The decline in debtors may suggest improved collections or reduced credit sales, which could be positive if it improves cash flow, but it could also indicate a fall in sales volume, a symptom worth monitoring.

Long-term creditors have decreased, suggesting some debt repayments or restructuring, which is a positive sign for long-term solvency. However, the overall decrease in net assets and shareholders’ equity points to reduced profitability or accumulated losses, which is a concern for sustained financial health.

The company’s small size and limited employee base imply a lean operation but also limit capacity to scale quickly or absorb shocks.


4. Recommendations: Improving Financial Wellness

  • Improve Working Capital Management:
    Maintain a stronger buffer of current assets over current liabilities. Prioritize faster collection of receivables and manage payables strategically to improve liquidity.

  • Monitor and Boost Revenue Streams:
    Investigate the cause of reduced debtors and overall asset contraction. If sales are declining, consider strategic marketing or diversification to restore growth.

  • Cost Control and Efficiency:
    With only two employees, overhead is low, but continual monitoring of fixed asset usage and operational expenses is essential to maintain profitability.

  • Debt Management:
    Continue reducing long-term debt to improve solvency while ensuring debt repayments do not strain short-term liquidity.
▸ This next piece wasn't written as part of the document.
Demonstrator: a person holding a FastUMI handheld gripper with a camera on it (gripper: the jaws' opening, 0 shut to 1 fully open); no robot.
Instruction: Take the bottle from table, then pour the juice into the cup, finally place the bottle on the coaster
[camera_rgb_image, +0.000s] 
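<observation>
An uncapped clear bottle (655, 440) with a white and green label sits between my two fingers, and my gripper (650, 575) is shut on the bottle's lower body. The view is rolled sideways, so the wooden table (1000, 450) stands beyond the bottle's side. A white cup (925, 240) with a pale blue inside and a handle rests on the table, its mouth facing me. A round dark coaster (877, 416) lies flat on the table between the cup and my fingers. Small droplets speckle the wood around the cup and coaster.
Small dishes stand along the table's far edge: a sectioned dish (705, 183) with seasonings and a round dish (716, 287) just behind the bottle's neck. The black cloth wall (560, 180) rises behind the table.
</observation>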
  • Scenario Planning and Cash Flow Forecasts:
    Regular cash flow projections will help anticipate crunch points and allow proactive management of cash reserves.

  • Director Oversight:
    Given the significant control by a single individual, ensure robust governance and transparent financial monitoring to mitigate risks.


Medical Analogy Summary

Moon Carrot Media Ltd currently has a stable but weakening pulse in its financial health. The company’s cash flow is “labored” with minimal reserves, and the drop in net assets is a symptom of underlying operational stress. Immediate attention to liquidity and revenue generation will act like strengthening the heart muscle to prevent further deterioration.